• [DATASET EXTRACT]:
* * * * * * * * *

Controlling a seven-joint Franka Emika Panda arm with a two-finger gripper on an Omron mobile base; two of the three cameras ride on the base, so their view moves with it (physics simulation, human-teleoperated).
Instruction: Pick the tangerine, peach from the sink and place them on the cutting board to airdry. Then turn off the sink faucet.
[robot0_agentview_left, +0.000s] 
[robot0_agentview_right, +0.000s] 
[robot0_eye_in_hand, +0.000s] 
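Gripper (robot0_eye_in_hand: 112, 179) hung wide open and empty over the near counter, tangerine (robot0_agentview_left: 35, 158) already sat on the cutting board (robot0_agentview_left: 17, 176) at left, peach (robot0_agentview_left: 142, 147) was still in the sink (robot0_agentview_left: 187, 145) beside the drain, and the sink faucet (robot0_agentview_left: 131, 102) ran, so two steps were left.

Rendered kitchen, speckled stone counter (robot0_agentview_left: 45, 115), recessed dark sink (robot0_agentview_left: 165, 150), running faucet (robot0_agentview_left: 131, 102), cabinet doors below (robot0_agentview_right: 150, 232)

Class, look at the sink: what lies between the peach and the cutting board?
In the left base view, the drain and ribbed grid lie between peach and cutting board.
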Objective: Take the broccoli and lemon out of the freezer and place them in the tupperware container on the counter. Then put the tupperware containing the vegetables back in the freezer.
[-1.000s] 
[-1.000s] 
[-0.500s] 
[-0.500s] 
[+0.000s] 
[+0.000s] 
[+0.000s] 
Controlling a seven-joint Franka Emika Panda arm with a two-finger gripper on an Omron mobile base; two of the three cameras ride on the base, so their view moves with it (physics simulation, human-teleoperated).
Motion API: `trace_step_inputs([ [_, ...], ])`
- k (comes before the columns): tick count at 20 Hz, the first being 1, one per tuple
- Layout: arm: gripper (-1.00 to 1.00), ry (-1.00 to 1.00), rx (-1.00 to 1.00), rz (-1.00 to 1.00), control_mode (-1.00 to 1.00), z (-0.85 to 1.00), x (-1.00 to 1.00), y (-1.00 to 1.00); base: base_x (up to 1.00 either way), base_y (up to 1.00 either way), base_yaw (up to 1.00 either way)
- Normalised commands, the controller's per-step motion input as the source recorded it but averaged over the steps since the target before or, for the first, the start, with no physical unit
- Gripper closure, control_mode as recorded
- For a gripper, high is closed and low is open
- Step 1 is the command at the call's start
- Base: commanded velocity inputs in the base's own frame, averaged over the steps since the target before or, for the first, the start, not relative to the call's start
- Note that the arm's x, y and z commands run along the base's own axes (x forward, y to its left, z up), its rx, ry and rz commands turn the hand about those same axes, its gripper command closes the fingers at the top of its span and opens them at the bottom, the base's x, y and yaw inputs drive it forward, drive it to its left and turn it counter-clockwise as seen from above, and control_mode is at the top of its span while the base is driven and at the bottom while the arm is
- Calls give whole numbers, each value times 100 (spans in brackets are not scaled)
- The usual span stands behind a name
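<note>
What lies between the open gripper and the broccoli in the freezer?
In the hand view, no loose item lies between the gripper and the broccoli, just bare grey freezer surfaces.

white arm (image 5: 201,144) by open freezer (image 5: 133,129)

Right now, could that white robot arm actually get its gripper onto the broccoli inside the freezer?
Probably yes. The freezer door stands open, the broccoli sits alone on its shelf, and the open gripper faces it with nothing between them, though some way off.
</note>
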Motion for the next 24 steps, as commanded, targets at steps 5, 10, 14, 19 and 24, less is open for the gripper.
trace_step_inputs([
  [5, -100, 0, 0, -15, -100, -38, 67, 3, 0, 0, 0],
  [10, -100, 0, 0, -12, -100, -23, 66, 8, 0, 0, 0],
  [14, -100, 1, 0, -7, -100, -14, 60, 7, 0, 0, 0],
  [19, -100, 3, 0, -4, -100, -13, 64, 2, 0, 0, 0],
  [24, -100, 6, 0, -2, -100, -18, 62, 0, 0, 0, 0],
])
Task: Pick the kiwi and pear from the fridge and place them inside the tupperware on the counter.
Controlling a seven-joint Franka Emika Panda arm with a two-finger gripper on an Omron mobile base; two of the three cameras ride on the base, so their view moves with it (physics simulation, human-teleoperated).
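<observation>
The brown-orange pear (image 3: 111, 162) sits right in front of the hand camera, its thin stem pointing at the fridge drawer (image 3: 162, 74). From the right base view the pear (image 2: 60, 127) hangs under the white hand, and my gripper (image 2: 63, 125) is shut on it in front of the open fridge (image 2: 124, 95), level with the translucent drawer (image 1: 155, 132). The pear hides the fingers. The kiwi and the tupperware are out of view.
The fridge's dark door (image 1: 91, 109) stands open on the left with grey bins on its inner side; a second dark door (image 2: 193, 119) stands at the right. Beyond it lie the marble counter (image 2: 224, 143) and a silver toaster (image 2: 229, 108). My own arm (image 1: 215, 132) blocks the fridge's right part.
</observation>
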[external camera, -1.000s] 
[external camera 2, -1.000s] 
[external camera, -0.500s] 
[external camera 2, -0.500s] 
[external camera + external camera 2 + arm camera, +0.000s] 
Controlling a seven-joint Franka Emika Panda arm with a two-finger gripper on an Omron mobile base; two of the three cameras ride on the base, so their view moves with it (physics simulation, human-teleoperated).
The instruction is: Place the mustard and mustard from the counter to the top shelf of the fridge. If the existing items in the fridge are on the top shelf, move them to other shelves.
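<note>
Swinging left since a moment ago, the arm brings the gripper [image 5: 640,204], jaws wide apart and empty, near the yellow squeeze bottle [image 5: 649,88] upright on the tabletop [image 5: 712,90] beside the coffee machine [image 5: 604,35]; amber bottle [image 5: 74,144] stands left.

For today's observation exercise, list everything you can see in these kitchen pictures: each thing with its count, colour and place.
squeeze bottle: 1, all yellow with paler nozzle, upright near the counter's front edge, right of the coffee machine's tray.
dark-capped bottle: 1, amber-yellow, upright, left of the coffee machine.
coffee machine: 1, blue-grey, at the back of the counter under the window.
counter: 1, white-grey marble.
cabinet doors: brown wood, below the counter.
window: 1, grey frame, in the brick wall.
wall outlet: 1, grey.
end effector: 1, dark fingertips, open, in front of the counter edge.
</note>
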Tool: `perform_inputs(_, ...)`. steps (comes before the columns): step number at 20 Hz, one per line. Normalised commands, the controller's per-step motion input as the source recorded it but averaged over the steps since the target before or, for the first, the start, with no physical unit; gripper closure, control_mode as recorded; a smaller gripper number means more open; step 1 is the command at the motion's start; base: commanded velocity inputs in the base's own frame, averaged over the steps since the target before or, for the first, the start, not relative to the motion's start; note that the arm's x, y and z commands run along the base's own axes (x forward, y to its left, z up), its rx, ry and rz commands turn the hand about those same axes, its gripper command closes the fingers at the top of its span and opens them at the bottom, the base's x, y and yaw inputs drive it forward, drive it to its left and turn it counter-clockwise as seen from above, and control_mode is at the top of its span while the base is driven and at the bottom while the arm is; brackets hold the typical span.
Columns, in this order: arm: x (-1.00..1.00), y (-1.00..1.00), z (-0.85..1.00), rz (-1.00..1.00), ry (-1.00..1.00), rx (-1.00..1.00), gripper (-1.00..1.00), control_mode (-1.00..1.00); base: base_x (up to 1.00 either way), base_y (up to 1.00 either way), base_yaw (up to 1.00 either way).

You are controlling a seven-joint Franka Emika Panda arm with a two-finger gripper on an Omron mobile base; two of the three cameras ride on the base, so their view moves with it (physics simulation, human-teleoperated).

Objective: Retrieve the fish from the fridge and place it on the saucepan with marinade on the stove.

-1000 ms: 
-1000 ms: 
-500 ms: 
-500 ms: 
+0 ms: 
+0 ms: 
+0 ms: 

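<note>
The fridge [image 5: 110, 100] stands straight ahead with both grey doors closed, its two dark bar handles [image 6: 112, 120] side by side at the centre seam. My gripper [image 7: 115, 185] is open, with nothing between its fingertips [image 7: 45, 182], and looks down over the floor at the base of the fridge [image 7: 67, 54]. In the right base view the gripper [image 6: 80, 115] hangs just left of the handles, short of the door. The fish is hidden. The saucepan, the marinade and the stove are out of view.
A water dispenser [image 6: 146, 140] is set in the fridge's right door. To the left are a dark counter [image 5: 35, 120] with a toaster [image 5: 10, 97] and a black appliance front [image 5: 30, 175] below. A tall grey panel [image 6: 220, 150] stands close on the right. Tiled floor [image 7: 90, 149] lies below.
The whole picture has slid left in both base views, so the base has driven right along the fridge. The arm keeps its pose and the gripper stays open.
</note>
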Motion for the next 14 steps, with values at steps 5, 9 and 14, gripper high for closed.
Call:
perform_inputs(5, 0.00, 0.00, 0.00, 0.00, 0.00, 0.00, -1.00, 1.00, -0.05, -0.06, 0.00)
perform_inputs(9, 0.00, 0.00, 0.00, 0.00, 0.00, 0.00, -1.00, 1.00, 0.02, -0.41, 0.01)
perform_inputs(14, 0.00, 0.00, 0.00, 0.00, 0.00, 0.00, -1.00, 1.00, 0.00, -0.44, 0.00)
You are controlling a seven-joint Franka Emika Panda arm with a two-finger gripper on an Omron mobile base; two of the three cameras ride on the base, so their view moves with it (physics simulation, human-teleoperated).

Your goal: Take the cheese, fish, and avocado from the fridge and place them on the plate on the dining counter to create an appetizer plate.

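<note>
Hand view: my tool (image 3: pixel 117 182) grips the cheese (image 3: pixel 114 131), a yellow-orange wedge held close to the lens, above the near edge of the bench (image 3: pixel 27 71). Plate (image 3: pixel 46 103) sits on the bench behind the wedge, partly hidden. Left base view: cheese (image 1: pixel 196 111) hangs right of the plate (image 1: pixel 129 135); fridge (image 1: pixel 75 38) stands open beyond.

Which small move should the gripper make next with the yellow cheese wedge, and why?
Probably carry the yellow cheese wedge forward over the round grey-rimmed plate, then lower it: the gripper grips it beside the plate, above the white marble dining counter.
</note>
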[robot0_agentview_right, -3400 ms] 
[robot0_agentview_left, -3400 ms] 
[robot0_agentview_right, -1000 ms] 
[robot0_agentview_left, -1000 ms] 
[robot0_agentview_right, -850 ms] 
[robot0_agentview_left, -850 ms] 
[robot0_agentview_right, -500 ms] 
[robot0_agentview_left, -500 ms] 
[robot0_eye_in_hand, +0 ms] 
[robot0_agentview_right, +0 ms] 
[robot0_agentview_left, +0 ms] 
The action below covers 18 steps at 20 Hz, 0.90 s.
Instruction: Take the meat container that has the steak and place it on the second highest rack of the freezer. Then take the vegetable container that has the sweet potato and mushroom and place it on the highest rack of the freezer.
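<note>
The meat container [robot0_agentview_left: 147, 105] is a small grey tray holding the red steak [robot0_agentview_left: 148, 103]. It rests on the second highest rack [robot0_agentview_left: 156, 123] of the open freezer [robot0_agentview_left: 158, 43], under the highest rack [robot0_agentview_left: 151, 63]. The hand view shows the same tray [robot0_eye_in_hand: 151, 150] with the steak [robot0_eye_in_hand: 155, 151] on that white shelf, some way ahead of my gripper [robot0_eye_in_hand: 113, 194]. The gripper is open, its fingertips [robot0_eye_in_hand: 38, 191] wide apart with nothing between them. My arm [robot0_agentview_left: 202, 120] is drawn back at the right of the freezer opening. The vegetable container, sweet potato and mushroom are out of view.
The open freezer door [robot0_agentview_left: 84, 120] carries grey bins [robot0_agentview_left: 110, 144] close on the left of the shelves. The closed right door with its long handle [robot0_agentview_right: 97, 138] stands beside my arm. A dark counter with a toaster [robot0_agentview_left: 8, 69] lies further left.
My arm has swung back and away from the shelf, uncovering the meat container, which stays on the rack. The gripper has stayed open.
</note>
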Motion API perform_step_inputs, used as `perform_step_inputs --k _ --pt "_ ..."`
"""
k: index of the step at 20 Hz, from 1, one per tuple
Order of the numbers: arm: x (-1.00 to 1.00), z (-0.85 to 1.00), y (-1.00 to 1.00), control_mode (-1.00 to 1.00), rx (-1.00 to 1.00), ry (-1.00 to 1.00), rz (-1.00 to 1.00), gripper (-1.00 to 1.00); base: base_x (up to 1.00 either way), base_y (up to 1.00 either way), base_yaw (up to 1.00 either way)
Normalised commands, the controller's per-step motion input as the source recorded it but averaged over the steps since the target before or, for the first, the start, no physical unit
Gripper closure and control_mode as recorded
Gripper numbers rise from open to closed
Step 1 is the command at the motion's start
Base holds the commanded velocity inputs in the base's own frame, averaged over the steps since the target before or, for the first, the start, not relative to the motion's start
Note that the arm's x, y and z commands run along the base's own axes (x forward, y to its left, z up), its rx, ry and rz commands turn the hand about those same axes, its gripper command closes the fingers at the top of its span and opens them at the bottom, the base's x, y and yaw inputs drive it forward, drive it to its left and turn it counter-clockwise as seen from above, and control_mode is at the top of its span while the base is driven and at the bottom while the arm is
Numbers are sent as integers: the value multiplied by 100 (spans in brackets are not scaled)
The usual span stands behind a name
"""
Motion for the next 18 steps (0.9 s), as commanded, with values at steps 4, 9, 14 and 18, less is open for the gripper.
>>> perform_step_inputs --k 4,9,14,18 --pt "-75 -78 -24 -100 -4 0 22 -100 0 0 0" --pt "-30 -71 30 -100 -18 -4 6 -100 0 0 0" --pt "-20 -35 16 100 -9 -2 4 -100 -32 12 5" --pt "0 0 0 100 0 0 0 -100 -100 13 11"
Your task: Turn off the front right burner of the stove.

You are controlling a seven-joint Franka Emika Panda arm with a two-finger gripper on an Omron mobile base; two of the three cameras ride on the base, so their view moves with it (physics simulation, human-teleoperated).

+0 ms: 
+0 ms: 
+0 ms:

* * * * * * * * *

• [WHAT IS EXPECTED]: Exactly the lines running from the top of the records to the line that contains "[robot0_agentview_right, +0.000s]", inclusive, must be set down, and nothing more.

• [RESPONSE TO THE EXERCISE]:
Controlling a seven-joint Franka Emika Panda arm with a two-finger gripper on an Omron mobile base; two of the three cameras ride on the base, so their view moves with it (physics simulation, human-teleoperated).
Instruction: Pick the tangerine, peach from the sink and place them on the cutting board to airdry. Then turn off the sink faucet.
[robot0_agentview_left, +0.000s] 
[robot0_agentview_right, +0.000s] 

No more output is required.